And anyone who’s ever deployed Citrix knows it doesn’t quite work that way. ;) It' seems like there’s always some bottleneck that we don’t find until we’re working on the project that has to be addressed. So when we’re modeling this stuff, we need to think about all the “other” stuff that we need to scale up as we add users. Think about networking, backup capacity, disk bandwidth, domain controllers, etc.
The hidden costs of VDI
Even though the VDI version of SBC is a lot newer than the TS version of SBC, we still have a pretty good understanding of where the big hidden costs are.
Hidden cost #1: Using VDI
If you choose to use server-based computing, you need to understand that VDI is more expensive than Terminal Server. Period. This is something that everyone agrees on, including Citrix, Microsoft, VMware, and Brian.
By the way, in case you’re wondering “Why would anyone use VDI if it’s more expensive than TS?”, people choose VDI because it has features that they can’t get in TS. But these features come at a price; namely, money. :) VDI is more expensive than TS. And that’s ok, because IT is not about implementing the cheapest solution—it’s about implementing the cheapest solution that meets a business’s needs.

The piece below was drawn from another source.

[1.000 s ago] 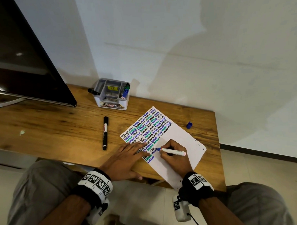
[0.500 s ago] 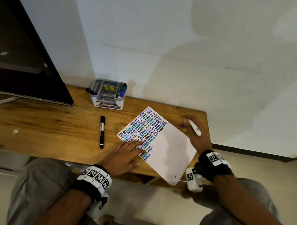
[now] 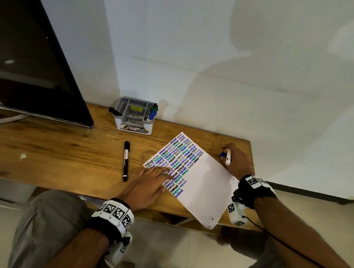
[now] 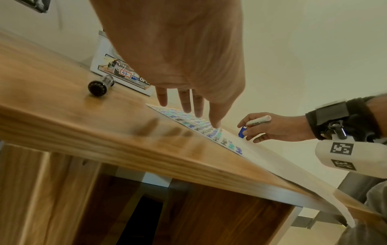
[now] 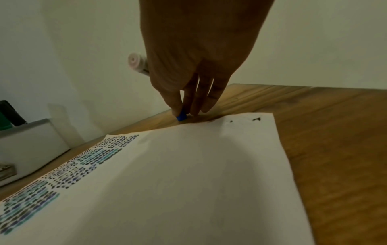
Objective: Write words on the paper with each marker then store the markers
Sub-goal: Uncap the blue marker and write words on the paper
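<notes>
Since a second ago our right hand (image 3: 234,160) has left the writing spot on the paper (image 3: 202,187) and gone to about three o'clock of the sheet, just off its far right edge, where the blue cap (image 4: 242,132) sits on the wooden desk (image 3: 61,150). It grips the white-barrelled marker (image 3: 228,157) in curled fingers while thumb and fingertip pinch the cap against the desk; half a second back it was already there, only a little higher. Our left hand (image 3: 148,188) stays flat on the sheet's nine o'clock edge, fingers straight and spread over the rows of HELLO. The paper lies where it did, its near corner overhanging the desk front.

The grey organiser box (image 3: 133,117) stands at twelve o'clock, against the wall. In its right-hand compartment a blue-capped marker (image 3: 152,115) and a green-capped one (image 3: 154,108) stand upright; a black marker (image 3: 115,111) leans out over its left rim. What fills the middle compartments we cannot tell. A second black marker (image 3: 125,161) lies capped on the desk at ten o'clock of the sheet, well apart from both hands.
</notes>
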The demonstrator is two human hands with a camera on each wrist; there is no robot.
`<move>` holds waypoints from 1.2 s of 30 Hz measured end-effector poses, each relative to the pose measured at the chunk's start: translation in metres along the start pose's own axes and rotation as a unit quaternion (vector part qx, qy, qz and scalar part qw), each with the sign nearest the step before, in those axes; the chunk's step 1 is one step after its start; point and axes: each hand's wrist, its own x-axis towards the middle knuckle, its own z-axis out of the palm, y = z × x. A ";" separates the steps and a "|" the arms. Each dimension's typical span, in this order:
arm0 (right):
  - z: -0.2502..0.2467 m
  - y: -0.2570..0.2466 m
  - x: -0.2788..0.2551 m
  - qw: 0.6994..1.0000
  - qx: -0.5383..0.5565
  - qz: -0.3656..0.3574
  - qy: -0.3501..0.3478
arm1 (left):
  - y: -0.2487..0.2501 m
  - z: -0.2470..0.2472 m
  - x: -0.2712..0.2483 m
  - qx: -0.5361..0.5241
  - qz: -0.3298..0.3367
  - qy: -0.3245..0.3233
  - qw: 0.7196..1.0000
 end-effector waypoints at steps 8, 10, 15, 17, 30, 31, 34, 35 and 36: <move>-0.003 -0.028 -0.020 0.990 0.135 -0.018 0.041 | 0.006 -0.002 0.003 -0.021 -0.002 0.041 0.999; 0.001 -0.053 -0.043 0.976 0.207 -0.066 0.010 | 0.010 -0.005 0.005 -0.091 -0.021 0.050 0.994; 0.033 -0.099 -0.103 0.937 0.331 -0.083 -0.077 | 0.021 -0.016 0.007 -0.347 -0.097 0.033 0.932; 0.045 -0.107 -0.113 0.930 0.349 -0.078 -0.081 | 0.023 -0.018 0.006 -0.360 -0.105 0.045 0.926; 0.062 -0.118 -0.123 0.926 0.362 -0.038 -0.099 | 0.019 -0.020 0.007 -0.325 -0.128 0.072 0.934; 0.062 -0.119 -0.122 0.925 0.364 -0.035 -0.101 | 0.020 -0.020 0.007 -0.320 -0.129 0.075 0.935; 0.064 -0.119 -0.120 0.919 0.377 -0.032 -0.110 | 0.020 -0.020 0.008 -0.315 -0.131 0.085 0.936; 0.064 -0.119 -0.120 0.916 0.385 -0.027 -0.110 | 0.019 -0.019 0.008 -0.313 -0.136 0.092 0.935; 0.062 -0.120 -0.119 0.913 0.395 -0.015 -0.103 | 0.018 -0.019 0.007 -0.316 -0.142 0.100 0.933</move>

The reason I list this as a "hidden" cost is because a lot of people end up using VDI in scenarios where Terminal Server would work fine. This usually happens because they only compare VDI to their traditional environment, and they don’t even consider TS-based solutions.

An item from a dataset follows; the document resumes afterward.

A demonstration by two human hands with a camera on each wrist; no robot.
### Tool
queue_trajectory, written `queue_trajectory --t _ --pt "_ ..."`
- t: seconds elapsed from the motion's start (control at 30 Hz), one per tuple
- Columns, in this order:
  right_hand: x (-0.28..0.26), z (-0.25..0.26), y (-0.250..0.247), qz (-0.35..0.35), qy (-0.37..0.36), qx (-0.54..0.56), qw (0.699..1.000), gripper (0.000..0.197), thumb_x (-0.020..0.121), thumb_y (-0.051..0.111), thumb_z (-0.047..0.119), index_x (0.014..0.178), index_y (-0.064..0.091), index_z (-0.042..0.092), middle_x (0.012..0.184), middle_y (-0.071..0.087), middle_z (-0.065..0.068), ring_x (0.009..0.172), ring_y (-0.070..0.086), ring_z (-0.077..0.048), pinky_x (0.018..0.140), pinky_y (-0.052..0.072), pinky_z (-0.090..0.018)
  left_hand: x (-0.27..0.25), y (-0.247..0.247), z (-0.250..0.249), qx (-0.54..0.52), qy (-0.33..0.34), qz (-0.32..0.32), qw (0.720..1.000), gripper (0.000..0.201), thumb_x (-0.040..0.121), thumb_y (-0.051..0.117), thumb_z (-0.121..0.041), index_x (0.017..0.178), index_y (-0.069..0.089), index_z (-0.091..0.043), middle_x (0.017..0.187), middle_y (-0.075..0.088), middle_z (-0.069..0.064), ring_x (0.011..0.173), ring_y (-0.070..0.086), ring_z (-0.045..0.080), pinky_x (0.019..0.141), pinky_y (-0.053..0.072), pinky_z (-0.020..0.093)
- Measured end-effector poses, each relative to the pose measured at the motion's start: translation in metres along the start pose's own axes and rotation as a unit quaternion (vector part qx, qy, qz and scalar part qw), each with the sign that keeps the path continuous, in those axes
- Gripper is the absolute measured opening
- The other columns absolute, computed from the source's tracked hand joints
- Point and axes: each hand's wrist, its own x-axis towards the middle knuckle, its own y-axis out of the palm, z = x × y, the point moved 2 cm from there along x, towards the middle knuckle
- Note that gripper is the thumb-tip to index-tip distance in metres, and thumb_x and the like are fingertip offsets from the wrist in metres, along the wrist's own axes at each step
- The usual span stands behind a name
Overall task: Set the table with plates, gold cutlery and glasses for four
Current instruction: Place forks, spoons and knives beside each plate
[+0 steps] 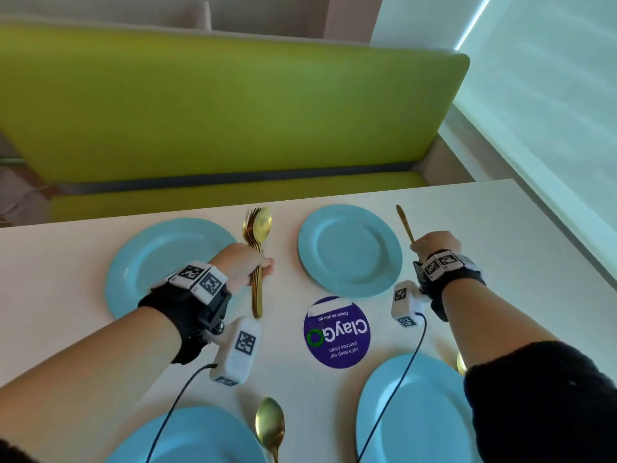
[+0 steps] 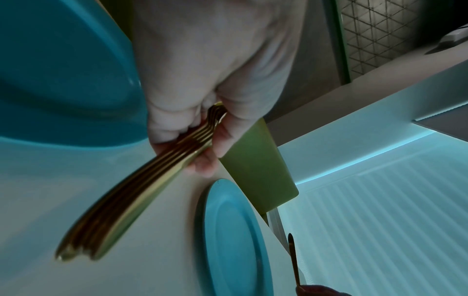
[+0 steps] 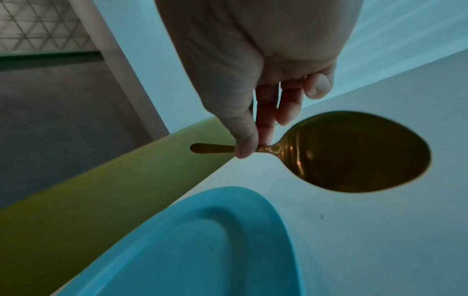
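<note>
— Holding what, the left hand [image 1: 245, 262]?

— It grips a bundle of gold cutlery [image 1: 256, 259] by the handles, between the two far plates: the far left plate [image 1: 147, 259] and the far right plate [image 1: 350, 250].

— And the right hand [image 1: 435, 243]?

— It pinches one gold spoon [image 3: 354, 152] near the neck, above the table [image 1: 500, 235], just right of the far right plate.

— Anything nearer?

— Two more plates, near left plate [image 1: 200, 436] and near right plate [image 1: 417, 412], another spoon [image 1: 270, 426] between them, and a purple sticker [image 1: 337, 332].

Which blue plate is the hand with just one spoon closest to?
The far right plate. The right hand pinches a single gold spoon just beside that plate's right rim; the other three plates lie farther from it.
</note>
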Motion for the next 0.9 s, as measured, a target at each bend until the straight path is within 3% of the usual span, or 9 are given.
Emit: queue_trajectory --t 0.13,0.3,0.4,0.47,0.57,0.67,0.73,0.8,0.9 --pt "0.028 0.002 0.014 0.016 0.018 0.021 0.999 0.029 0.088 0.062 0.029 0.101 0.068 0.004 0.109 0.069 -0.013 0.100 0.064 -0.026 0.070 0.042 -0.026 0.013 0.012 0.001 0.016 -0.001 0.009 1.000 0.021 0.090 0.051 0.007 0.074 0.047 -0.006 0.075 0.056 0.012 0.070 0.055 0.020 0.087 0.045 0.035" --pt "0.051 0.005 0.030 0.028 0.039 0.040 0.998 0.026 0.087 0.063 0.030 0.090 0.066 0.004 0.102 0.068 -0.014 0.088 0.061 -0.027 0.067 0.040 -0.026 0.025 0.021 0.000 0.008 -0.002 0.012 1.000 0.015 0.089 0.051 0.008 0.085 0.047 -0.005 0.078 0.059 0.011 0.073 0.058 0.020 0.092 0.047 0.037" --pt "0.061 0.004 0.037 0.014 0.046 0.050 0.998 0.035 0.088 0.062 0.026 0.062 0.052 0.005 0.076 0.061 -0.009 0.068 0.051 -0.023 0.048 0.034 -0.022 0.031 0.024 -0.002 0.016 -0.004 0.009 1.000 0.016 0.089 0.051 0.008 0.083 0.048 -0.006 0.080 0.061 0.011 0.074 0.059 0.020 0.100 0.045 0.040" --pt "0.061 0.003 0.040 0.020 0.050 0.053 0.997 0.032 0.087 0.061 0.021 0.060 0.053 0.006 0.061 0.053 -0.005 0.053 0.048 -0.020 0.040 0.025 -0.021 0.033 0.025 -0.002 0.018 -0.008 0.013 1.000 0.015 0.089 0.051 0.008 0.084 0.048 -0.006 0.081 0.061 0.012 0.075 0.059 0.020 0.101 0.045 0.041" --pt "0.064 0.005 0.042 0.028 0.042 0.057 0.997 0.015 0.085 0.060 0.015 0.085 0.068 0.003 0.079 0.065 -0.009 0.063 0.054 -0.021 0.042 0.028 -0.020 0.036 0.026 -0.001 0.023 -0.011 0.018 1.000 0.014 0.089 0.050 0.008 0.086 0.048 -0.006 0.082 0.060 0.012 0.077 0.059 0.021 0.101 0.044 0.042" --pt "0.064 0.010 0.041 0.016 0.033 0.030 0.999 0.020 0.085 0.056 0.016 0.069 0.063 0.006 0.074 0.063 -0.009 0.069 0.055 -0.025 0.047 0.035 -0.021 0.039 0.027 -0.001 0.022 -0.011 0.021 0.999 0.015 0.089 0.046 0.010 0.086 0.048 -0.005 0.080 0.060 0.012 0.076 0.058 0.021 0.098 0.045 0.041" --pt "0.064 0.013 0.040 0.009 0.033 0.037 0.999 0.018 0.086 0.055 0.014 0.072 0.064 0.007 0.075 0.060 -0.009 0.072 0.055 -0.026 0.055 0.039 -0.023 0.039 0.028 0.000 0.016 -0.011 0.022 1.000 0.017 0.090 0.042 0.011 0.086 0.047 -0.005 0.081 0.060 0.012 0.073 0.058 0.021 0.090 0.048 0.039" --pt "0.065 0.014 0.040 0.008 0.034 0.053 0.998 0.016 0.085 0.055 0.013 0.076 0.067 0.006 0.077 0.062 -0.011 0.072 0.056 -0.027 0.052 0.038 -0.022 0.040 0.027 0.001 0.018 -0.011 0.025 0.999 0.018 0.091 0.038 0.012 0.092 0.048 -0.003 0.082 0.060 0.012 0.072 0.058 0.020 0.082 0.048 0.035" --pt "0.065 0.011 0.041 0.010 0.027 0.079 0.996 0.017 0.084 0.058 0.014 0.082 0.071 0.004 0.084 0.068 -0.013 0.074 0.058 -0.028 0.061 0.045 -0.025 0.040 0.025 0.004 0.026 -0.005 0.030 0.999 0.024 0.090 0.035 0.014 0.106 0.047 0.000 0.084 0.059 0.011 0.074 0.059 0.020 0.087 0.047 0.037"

Think about how much disk space all those copies of Windows running on user desktops consume in your environment. That's got to be what, 20GB per user? Now imagine if you implement VDI. You take 20GB per user and move that from cheap throw-away storage on your desktops to expensive SAN-type storage in your datacenter. That's a crazy cost!
Of course in today's environment, most people don't actually have all those copies of Windows stored in the datacenter. Today’s VDI deployments typically have data deduping in the SAN, or they use one of the “thin provisioning” solutions like Citrix Provisioning Server or VMware View Composer with Linked Clones.

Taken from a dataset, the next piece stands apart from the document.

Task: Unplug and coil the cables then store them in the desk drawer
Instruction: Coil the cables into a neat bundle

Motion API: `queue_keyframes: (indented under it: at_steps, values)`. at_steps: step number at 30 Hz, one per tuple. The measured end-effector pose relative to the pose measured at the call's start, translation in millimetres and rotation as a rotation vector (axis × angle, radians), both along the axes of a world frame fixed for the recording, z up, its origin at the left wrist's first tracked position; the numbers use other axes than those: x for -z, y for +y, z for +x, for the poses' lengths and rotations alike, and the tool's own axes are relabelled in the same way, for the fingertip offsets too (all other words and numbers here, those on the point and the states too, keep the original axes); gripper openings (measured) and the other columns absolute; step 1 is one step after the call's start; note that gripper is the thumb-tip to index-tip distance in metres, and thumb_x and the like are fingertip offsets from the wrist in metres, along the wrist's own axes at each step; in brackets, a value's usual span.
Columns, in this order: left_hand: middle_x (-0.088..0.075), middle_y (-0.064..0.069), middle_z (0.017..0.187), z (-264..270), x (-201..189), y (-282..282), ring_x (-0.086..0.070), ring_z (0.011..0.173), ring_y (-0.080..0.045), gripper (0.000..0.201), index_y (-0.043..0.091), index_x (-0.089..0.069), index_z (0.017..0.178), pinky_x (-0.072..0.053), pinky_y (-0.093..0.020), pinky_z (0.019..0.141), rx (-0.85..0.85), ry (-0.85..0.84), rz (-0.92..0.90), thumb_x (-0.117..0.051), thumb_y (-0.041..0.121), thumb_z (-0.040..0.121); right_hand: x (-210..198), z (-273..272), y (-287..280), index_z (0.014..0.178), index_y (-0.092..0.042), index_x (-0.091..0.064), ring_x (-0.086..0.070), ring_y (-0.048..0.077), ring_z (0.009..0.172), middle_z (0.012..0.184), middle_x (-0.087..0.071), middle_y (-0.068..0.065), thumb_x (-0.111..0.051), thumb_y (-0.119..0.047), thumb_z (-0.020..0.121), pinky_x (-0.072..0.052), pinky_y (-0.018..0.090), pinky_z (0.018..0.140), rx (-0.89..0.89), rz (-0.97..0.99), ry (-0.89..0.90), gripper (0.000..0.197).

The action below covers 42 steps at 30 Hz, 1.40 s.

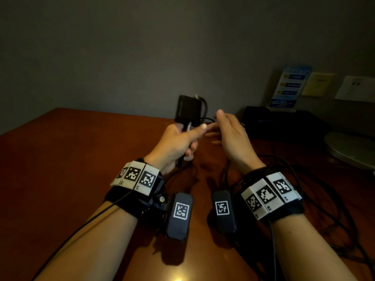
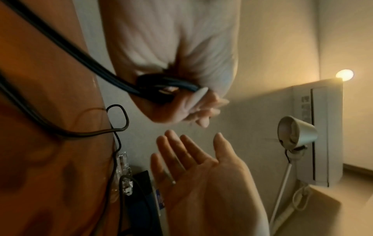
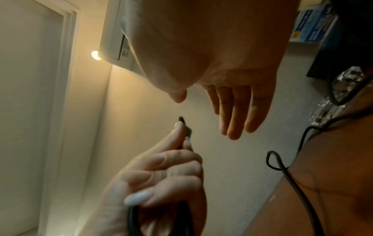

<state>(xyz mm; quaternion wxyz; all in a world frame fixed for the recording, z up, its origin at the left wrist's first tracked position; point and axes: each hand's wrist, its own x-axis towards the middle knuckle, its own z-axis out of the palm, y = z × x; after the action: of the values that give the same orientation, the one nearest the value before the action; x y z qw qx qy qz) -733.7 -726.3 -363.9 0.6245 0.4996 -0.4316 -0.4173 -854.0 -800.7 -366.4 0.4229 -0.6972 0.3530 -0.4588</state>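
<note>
Hands meet above the worktop (image 1: pixel 81 159): left hand (image 1: pixel 178 142) clenches the gathered cable (image 1: pixel 183 157) to keep its loops together; right hand (image 1: pixel 233 136), fingers straight and empty, hovers just beside it.

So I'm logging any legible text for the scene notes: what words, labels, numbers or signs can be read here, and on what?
None reads as text.
Blue leaflet in its stand by the wall: printed lines, too blurred.
Yellow card beside it: too blurred.
White wall plate: marks too small.
Wristband tags: square code patterns, plus tiny unreadable marks.
Label on the white unit: blurred.
</note>
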Motion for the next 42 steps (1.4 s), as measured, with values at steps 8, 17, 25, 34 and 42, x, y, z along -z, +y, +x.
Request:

The weird irony of these thin provisioning solutions is that they only make sense when all your users will use the same disk image. But if all your users can share a similar disk image, then why are you using VDI in the first place? Isn’t that what TS is for? And if your users each need their own totally custom disk, then you still have to manage, store, and back all that stuff up.
Another aspect of storage is the storage bandwidth between the VDI VM hosts and the storage locations. If you’re using Citrix Provisioning Server, you better ask around and find out what the server-to-VDI user ratio is. Same for View Composer with Linked Clones for VMware. Ask them how many VMs you can get per LUN.
Windows Licensing (VECD)
Remember that every VDI environment needs a VECD license, and that’s going to cost you $23 per device per year in addition to your SA license fees. (VECD jumps to $110 per device per year if you don’t have SA.) While that cost is about the same as a TS CAL (it’s not a hidden cost in the context of “TS versus VDI”), I represents a completely new costs if you’re jumping to VDI after having done things the “old” way for the past several years.
Complexity of the unknown
The reality is that VDI is still pretty new. The exact estimates vary, but there are probably something around 1 million VDI users in the world, versus about 100 million TS users. For TS-based projects, there are books, forums, white papers, articles… everything. For VDI, there’s…. well… there’s a lot less. Even for me, I feel like every time I see a VDI project I’m learning as I go along. Contrast that to TS projects that most of us could do in our sleep.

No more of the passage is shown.